In the Bayer and Sub-molten salt process, the reactive silica (kaolinite, illite) is dissolved into the caustic aluminate solution (Whittington, 1996; McCormick et al., 2002; Smith, 2009; Yuan and Zhang, 2009; Smith, 2017) and the inert silica in Bayer method (pyrauxite, quartz) is dissolved in the concentrated alkali solution of Sub-molten salt process. A slurry storage or predesilication stage in which slurry which is kept at high volume-fraction at higher temperature for several hours to encourage the re-precipitation of the solubilized silica to sodalite, i.e. desilication products (DSPs) (Whittington and Cardile, 1996; Whittington and Fallows, 1997; Whittington et al., 1998; Smith, 2009; Yuan and Zhang, 2009; Xu and Smith, 2012).
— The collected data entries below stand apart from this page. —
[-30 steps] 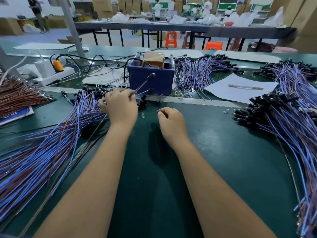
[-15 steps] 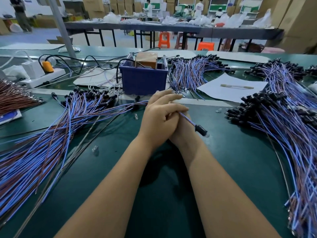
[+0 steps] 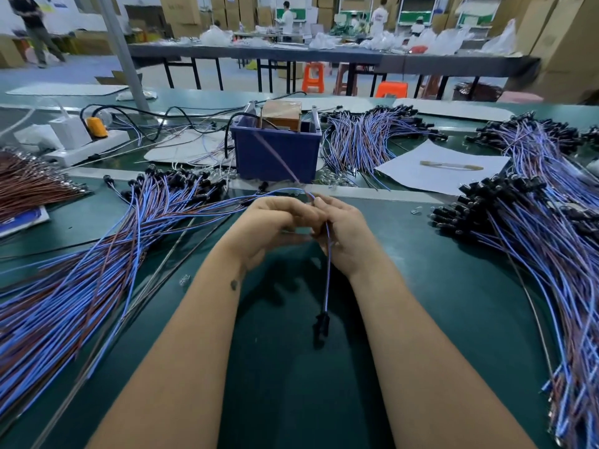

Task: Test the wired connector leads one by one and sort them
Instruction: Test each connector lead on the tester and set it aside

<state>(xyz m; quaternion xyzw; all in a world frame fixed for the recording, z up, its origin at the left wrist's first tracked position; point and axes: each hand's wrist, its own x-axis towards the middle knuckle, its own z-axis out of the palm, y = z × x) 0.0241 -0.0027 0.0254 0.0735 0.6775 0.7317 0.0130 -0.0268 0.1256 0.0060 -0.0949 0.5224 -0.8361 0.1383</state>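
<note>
At the far left we see a bundle of brown wires [image 3: 29, 184], and behind it a white power strip [image 3: 87, 147] with an orange plug. Next comes a wide pile of blue and brown leads [image 3: 97, 254] fanned across the green table [image 3: 437, 303], their black connectors toward the blue bin [image 3: 275, 153] in the middle.

In front of the bin our two hands meet above the table. Our left hand [image 3: 269, 228] has its fingers curled toward the right one; we cannot tell whether it grips the wire. Our right hand [image 3: 348, 234] is curled round a single lead [image 3: 328, 260], which hangs down from the fingers, its black connector [image 3: 322, 322] dangling just above the table between our forearms. The lead's other end rises blurred toward the bin.

Further right lie a white sheet of paper [image 3: 421, 176], another pile behind it [image 3: 366, 137], and a large heap of leads [image 3: 551, 238] along the right edge.
</note>
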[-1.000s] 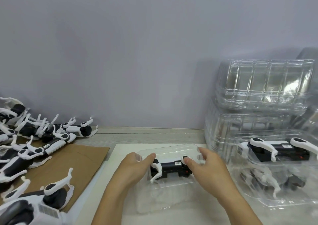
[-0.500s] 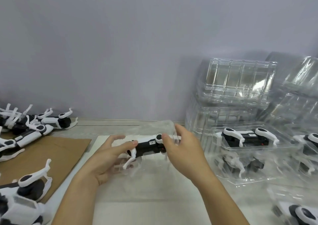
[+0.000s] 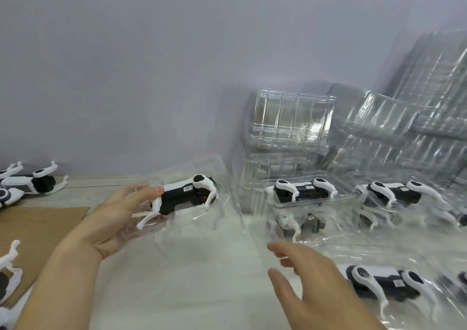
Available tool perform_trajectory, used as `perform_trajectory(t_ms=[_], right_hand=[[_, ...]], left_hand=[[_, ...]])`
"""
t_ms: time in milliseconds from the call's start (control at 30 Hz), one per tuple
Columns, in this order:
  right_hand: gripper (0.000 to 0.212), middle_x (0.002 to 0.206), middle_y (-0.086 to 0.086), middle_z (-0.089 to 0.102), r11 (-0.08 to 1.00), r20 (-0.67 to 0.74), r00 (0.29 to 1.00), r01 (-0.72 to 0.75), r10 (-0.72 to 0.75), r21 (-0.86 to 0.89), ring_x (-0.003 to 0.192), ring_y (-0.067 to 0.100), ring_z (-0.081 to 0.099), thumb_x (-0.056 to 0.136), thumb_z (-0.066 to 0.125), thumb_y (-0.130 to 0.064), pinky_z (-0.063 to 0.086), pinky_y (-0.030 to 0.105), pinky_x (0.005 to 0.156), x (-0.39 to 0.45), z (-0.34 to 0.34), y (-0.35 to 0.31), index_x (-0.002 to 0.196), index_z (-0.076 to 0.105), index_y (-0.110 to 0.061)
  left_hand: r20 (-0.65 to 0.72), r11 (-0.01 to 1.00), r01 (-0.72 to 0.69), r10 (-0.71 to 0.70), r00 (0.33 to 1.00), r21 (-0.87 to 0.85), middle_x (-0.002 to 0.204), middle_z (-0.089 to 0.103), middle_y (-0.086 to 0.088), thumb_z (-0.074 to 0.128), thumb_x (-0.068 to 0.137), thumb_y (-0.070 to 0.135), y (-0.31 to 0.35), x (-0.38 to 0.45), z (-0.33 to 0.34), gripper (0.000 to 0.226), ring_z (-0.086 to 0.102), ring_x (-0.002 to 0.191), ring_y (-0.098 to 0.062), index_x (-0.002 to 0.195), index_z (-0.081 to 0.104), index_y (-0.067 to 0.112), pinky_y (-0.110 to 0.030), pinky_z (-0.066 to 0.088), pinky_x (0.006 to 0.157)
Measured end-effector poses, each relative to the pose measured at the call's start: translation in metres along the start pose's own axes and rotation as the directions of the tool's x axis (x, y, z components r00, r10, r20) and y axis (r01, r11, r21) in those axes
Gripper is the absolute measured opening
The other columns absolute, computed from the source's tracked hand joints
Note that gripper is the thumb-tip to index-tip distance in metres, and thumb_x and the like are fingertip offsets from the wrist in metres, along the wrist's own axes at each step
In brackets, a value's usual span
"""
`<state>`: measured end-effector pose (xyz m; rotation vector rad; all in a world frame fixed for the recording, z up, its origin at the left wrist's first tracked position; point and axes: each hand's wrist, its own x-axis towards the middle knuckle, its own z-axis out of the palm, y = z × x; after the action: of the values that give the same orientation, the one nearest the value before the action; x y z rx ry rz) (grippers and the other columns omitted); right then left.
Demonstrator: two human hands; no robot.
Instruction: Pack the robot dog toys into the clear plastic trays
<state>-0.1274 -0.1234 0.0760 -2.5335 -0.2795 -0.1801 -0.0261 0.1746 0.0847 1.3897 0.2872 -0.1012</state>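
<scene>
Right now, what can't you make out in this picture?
- Label on the held toy: too small to read, head view.
- Right hand: motion-blurred, wrist cut by the bottom edge.
- Toys at far left: cut by the left edge.
- Trays at far right: blurred, count unclear.

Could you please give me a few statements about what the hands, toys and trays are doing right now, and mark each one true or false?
1. The left hand holds a clear tray with a toy dog in it. True.
2. The right hand grips a toy dog. False: its fingers are spread and hold nothing.
3. Unpacked dogs lie at the left, near the cardboard. True.
4. The empty trays are stacked at the left. False: they stand at the right, by the wall.
5. Packed trays sit at the right. True.
</scene>
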Motion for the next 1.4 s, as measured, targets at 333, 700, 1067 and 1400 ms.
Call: perform_trajectory(t_ms=[333, 700, 1067, 1400], right_hand=[[0.071, 0.068, -0.001, 0.07, 0.944, -0.232, 0.972, -0.06, -0.018, -0.324, 0.048, 0.005, 0.065, 0.01, 0.099, -0.021, 0.028, 0.014, 0.04, -0.011, 0.013, 0.045, 0.076, 0.076, -0.012], [0.051, 0.079, 0.005, 0.073, 0.935, -0.187, 0.968, -0.216, 0.167, -0.283, 0.052, 0.014, 0.067, 0.045, 0.095, -0.004, 0.053, 0.033, 0.048, -0.024, -0.008, 0.092, 0.093, 0.077, -0.006], [0.017, 0.048, -0.008, 0.058, 0.928, -0.505, 0.863, -0.161, -0.033, -0.337, 0.046, 0.002, 0.045, 0.07, 0.062, -0.02, 0.037, 0.016, 0.041, -0.03, -0.024, 0.119, 0.064, 0.073, -0.009], [0.044, 0.116, -0.023, 0.063, 0.913, 0.071, 0.996, -0.084, 0.061, 0.398, 0.109, -0.009, 0.06, 0.094, 0.057, -0.019, 0.045, 0.017, 0.101, 0.03, 0.06, 0.02, 0.133, 0.052, -0.039]], left_hand=[[0.076, 0.993, -0.081, 0.075, 0.994, 0.086, 0.109, 0.072, -0.016, 0.093, 0.049, 0.029, 0.02, -0.019, 0.026, 0.065, 0.075, 0.082, -0.031, 0.111, 0.071, 0.028, -0.046, 0.059, 0.086], [0.098, 0.992, 0.009, -0.021, 0.995, 0.126, 0.128, 0.059, -0.026, 0.082, 0.056, 0.029, 0.009, -0.013, 0.024, 0.064, 0.074, 0.072, -0.026, 0.117, 0.066, 0.02, -0.036, 0.06, 0.059], [-0.036, 0.979, 0.086, -0.081, 0.996, 0.182, 0.095, 0.063, -0.014, 0.086, 0.047, 0.031, -0.011, 0.0, -0.001, 0.068, 0.068, 0.071, -0.021, 0.112, 0.066, 0.02, -0.036, 0.06, 0.056], [-0.123, 0.971, 0.131, -0.108, 0.986, 0.199, 0.078, 0.059, -0.009, 0.083, 0.062, 0.029, -0.017, 0.003, -0.026, 0.049, 0.06, 0.069, -0.024, 0.105, 0.067, 0.011, -0.038, 0.06, 0.065]])
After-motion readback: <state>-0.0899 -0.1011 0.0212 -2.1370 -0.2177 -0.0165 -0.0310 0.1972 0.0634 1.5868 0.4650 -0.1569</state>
In order to decrease the loss of soda and alumina of alumina production, the DSPs produced within the process should be calcium silicates and iron-hydrogarnet (Jozsef et al., 1980; Zoldi et al., 1987; Li et al., 2010; Lu et al., 2017; Wang et al., 2018); but the calcium silicate can be occurred in hydrothermal lime process (McCormick et al., 2002; Medvedev et al., 2003; Xu and Smith, 2012). Ni et al. and Zoldi et al. promoted the iron-hydrogarnet additives in high temperature digestions for the reduction of soda losses (Zoldi et al., 1987), Solymar et al. developed the technology that based on the production of iron-hydrogarnet as a residue digestion to offset the alumina losses (Zoldi et al., 1987). Medvedev et al. put forward the sodium ferrite method which was used into digestion process for iron-hydrogarnet production, and it was used in five refineries of Eastern Europe(Medvedev et al., 2003). Although iron hydrogarnet technology is very attractive, it needs to solve the problems that effect the formation of iron hydrogarnet in high concentrated caustic aluminate solution and cycle in digestion process.
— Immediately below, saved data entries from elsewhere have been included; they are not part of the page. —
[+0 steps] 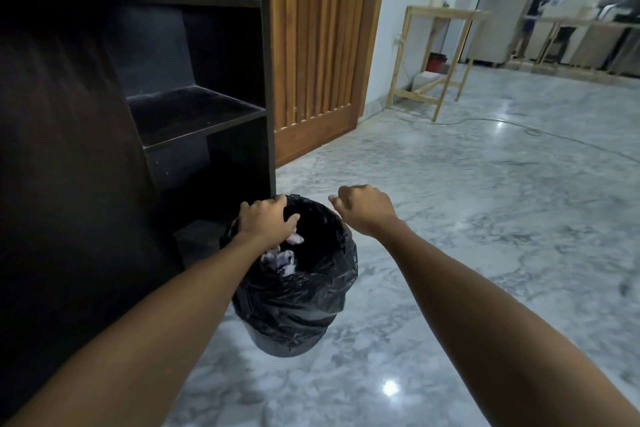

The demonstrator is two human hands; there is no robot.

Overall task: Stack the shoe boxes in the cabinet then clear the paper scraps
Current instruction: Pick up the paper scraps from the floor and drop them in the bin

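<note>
Black plastic liner (311, 291) may slip off the bin, because the left hand (266, 222) clamps only its rim while the right hand (367, 208), just beside, is closed on nothing.

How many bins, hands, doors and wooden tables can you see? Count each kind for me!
Bins: 1, the black-bagged bin with paper scraps inside
Hands: 2, left hand on the bin's rim, right hand curled beside it
Wooden doors: 1, the slatted door
Wooden tables: 1 clear one, the light frame table; more behind are too blurred to count
Total: 5
</note>
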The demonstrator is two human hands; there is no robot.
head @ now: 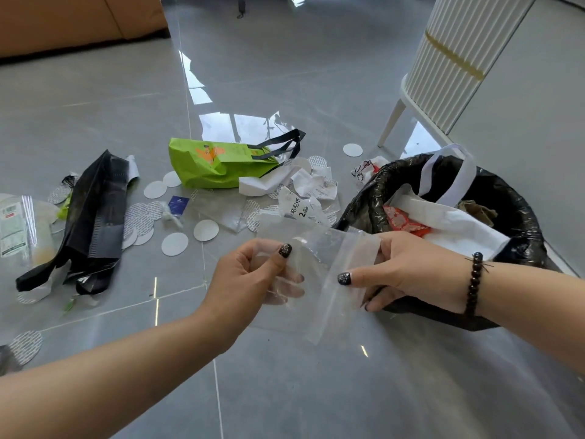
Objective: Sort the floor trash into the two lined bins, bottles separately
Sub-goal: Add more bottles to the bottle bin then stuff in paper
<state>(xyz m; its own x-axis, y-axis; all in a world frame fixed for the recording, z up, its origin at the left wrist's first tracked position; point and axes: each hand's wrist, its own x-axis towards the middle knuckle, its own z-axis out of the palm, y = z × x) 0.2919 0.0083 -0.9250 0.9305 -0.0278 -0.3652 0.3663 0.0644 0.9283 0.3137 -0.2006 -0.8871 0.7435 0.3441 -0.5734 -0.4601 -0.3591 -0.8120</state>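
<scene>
While both hands work in front of the camera, a clear plastic bag (319, 280) is stretched between them: the left hand (250, 280) pinches its left edge with thumb over curled fingers, and the right hand (408, 274) pinches the right edge likewise (a bead bracelet (474, 282) circles that wrist). Just behind the right hand stands a bin with a black liner (373, 198), holding a white bag (456, 223) with white handles, a red printed wrapper (402, 220) and some brownish paper (478, 209). Beyond the grip, white discs (205, 230) and crumpled paper (304, 188) litter the grey floor (285, 391). Farther left lies a black bag (95, 217); behind the paper, a green gift bag (215, 166) lies on its side.
</scene>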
In previous work (Hong et al., 2018a; Hong et al., 2018b), investigated the multiphase synthesis of calcium hydroferrocarbonate (CHFC), the desilication reaction factor and reaction mechanism of CHFC in concentrated caustic aluminosilicate solution. The investigation shown that CHFC had good desilication activity in concentrated alkali solution, the silica reacted with CHFC on the surface to form iron hydrogarnet (3CaO Fe₂O₃·6H₂O) and hydroandradite (3CaO Fe₂O₃·xSiO₂·(6–2×)H₂O). The crystallinity of hydroandradite improved with an increase in the reaction time and temperature. Silica and alumina exchanged with OH^– ions and Fe₂O₃ respectively in the hydroandradite structure by isomorphic substituting reaction; calcium aluminum iron hydroxide (CAIH, 3CaO·yAl₂O₃·(1–y)Fe₂O₃·6H₂O) was formed when the reaction continued. With an increase in Na₂O concentration and temperature, hydroandradite and CAIH dehydrated to calcium aluminum iron silicate (CAIS, 3CaO·yAl₂O₃·(1–y)Fe₂O₃·kSiO₂) and Fe(OH)₃.
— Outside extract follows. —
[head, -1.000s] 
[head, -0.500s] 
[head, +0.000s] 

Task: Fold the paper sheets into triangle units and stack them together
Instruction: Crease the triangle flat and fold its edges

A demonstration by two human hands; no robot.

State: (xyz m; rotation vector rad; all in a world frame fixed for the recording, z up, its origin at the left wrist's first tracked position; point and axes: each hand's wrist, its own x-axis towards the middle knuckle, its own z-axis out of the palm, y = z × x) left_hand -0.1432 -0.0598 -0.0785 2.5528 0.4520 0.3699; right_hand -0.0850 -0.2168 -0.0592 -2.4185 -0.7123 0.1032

Although there are a number of studies regarding the use of iron hydrogarnet in digestion and deep desilication at atmospheric pressure, the formation conditions of iron hydrogarnet, the thermodynamics of iron hydrogarnet and desilication are still unclear. In this paper, we report our recently study of standard thermodynamics investigation of reaction process using hydroferrite desilication reagents at atmospheric pressure. The hydroferrite desilication agents, including calcium hydroferrite (CHF), calcium hydroferrocarbonate (CHFC) and calcium hydroferrosulfate (CHFS) were synthesized and reacted with concentrated caustic aluminosilicate solution, then the DSPs were characterized. On the base of experiments, the standard Gibbs energy, the Entropy or the total differential functions of free energy for hydroferrite agents and DSPs were calculated; the standard free energy and equilibrium constant that the synthesis reaction of hydroferrite, desilication reaction using hydroferrite were explored.